In a study by Yao et al. [45] it was highlighted that there is impact of surface treatments on the color stability of digitally fabricated interim FDPs. The findings revealed that applying a nano-filled light polymerizing protective agent significantly reduces color change in milled restorations during service. For additively manufactured restorations, both surface polishing and protective coating application were found to effectively minimize color changes.

Surface roughness is another critical consideration. Interim FDPs fabricated using additive techniques exhibit the highest surface roughness, followed by those manufactured using the conventional direct technique, with subtractive technique producing the smoothest surfaces [3,25,28]. Surface finish is further influenced by the filler content and particle size in the resin.
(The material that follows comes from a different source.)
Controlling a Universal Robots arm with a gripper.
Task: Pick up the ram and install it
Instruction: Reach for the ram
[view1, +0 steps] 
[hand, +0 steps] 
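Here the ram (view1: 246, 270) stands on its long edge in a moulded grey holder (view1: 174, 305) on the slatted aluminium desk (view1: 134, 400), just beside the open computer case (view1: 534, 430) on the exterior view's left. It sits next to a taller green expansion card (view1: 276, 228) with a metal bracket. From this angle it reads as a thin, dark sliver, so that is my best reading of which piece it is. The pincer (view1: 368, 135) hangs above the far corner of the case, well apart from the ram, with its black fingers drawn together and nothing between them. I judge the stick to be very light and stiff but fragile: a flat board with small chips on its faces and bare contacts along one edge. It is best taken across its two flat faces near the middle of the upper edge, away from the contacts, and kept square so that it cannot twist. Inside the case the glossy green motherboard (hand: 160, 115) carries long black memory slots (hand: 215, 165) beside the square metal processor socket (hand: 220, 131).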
Gantz et al. [41] observed that only materials with nano-sized fillers achieve the smoothest surfaces both before and after polishing.
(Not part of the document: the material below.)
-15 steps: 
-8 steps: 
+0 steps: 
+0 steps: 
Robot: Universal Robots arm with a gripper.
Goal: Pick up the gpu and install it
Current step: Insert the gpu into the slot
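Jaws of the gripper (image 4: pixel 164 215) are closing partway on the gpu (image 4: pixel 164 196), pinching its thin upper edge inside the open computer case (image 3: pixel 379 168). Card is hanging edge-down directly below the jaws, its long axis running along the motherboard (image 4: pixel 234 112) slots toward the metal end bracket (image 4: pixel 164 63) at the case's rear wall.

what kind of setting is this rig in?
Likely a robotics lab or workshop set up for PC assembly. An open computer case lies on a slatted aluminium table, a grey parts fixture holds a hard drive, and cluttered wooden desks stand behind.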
Along with micro-roughness, porosity and fungal adherence also play a significant role in the performance of interim FDPs regarding pink aesthetics and gingival health as plaque retention can further affect soft tissue health in patients with underlying periodontal conditions and bad oral hygiene. Ribeiro et al. [46] found that milled restorations exhibit the lowest porosity and fungal adherence, followed by 3D-printed restorations, while conventional materials especially composite resin materials have the highest porosity and susceptibility to fungal adherence. Additionally, Radwan et al. [47] concluded that 3D-printed interim restorations are unsuitable for extended use due to persistent issues with surface roughness and staining.

3.3. Fracture Strength

Limited data exists on the fracture resistance of interim fixed dental prostheses (FDPs), particularly long-span interim prostheses. Milled interim crowns demonstrate higher fracture resistance compared to 3D-printed crowns. Consequently, Alsarani et al. [48] recommend avoiding the use of 3D-printed interim crowns with occlusal thicknesses under 1 mm. Efforts to improve the fracture resistance of 3D-printed restorations, such as incorporating micro-fillers like zirconia glass and glass silica, were unsuccessful. Instead, these fillers increased surface roughness, which compromised the aesthetics of the crowns, as noted by Alshamarani et al. [49]. Studies comparing the fracture resistance of interim crowns fabricated manually, by milling, and through 3D printing consistently found that milled crowns outperformed 3D-printed crowns, with both surpassing manually fabricated crowns in fracture resistance [8,50]. However, Abdullah et al. [51] highlighted that not all milled interim materials are superior to direct materials in terms of fracture resistance.

Three-unit interim FDPs produced using additive and subtractive techniques have also been evaluated. Abad-Coronel et al. [52] reported that milled three-unit bridges exhibited higher fracture resistance. Contrarily, Falahchai et al. [53] found that 3D-printed three-unit interim bridges achieved the highest fracture resistance values, which were statistically significant compared to those produced using direct and indirect techniques.